*Task to complete*
Could you retype all of the data below exactly as given?

== == ==

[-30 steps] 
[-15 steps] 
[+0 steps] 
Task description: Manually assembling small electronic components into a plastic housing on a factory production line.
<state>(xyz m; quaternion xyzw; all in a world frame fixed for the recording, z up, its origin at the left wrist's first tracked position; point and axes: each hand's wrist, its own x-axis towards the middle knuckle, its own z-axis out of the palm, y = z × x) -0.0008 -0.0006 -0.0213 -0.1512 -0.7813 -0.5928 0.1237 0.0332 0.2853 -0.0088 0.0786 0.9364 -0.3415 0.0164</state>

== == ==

*Answer section*
[-30 steps] 
[-15 steps] 
[+0 steps] 
Task description: Manually assembling small electronic components into a plastic housing on a factory production line.
<state>(xyz m; quaternion xyzw; all in a world frame fixed for the recording, z up, its origin at the left wrist's first tracked position; point and axes: each hand's wrist, its own x-axis towards the middle knuckle, its own z-axis out of the palm, y = z × x) -0.0008 -0.0006 -0.0213 -0.1512 -0.7813 -0.5928 0.1237 0.0332 0.2853 -0.0088 0.0786 0.9364 -0.3415 0.0164</state>

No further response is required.